Electrificación vehicular se complica con generación eléctrica con combustóleo

PLAYA DEL CARMEN, Q. ROO.- Entre 1990 y 2015 las emisiones de dióxido de carbono (CO2) incrementaron 83% en México, de acuerdo con el Inventario Nacional de Emisiones de Gases y Compuestos de Efecto Invernadero 2015. De este resultado, el autotransporte tiene una aportación de 23 por ciento.

Derivado de este contexto es que diversas empresas han emprendido acciones para reducir sus emisiones contaminantes, a través de la incorporación de nuevas tecnologías que no empleen combustibles fósiles, o que reduzcan sus emisiones.

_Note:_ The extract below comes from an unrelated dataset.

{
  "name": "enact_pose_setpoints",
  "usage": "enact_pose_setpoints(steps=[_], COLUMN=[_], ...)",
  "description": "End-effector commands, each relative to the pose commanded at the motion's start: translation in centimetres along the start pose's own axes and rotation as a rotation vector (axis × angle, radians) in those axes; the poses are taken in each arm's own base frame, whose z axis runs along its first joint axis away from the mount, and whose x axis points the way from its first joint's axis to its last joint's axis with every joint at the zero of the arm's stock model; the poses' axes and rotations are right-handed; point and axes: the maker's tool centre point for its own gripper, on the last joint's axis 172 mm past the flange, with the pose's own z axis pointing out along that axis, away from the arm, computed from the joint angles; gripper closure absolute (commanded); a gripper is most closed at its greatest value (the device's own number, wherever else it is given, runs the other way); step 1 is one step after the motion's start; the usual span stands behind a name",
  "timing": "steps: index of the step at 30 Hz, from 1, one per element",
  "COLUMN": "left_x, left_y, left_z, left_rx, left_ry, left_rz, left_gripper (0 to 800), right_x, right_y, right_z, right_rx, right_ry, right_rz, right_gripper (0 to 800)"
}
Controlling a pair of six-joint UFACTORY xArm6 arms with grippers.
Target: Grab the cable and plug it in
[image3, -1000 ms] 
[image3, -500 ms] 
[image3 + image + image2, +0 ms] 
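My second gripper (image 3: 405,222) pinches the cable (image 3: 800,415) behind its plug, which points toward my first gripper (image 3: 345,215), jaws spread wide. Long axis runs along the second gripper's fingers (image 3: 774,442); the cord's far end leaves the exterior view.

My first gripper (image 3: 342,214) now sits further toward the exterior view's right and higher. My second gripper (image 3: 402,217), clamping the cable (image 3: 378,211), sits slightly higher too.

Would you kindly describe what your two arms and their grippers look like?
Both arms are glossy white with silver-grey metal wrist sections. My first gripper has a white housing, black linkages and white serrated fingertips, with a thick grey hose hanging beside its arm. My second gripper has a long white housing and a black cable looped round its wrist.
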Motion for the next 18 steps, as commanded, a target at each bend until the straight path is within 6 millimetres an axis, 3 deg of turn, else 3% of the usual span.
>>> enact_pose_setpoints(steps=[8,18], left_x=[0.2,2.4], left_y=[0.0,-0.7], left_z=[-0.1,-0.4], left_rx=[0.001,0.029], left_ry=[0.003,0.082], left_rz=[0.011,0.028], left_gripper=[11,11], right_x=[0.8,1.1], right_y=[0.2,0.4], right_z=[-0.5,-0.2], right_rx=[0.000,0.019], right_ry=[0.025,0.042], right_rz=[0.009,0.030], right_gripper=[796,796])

“Nosotros nos anticipamos a lo que establecen las normas y ya estamos incorporando los motores EURO 6 que se anticipan a lo establecido. Además, vemos como un paso necesario los vehículos de gas natural antes de ir a la electrificación”, comentó Miguel Guerrero, head o marketing & communications de Scania México, en el marco de Top Flotillas.

Miguel Guerrero expresó que en el caso de Scania han asumido el compromiso de sumarse a los Objetivos de Desarrollo Sostenibles (ODS) de Naciones Unidas, como una vía para asumir metas para reducir sus emisiones contaminantes, pero también en otros aspectos de los 17 que se contemplan en los ODS.

Para Ángel Meza, Fleet Manager de Danone México, en el desarrollo de vehículos eléctricos en México se pierde el objetivo de sostenibilidad, toda vez que en el país se mantiene la generación de electricidad a través de combustibles fósiles como el combustóleo.

En la perspectiva de Meza, se debe tener un balance entre la infraestructura que se necesita para la generación de electricidad para abastecer las unidades vehiculares, “habrá que evaluar los diferentes sobrecostos que se generan para la carga de vehículos eléctricos”.

En la perspectiva de Jesús Herrera, cofundador de Impact0, se debe tener una transición de las flotas actuales al reemplazo de aquellas que tienen los vehículos que usan combustibles fósiles, en donde empresas y gobiernos deben promover desarrollos sin considerar el carbono como fuente de energía.

Ángel Meza expresó que un factor que debe considerarse para detonar las inversiones en vehículos menos contaminantes es la temporalidad de la depreciación. “Cuando se trata de un vehículo eléctrico ligero, los vehículos de distribución se pueden depreciar entre 8 a 10 años, en vez de 4 a 5 años. En este caso, se tiene que realizar un business case preciso para justificar la inversión", aseguró.

Derivado de lo anterior es que la estrategia de Scania considera 3 vertientes: la primera la eficiencia energética a través de la reducción del consumo de combustible y el anticiparse a la normativa ambiental; el transporte inteligente; y la incorporación de combustibles alternos y electrificación.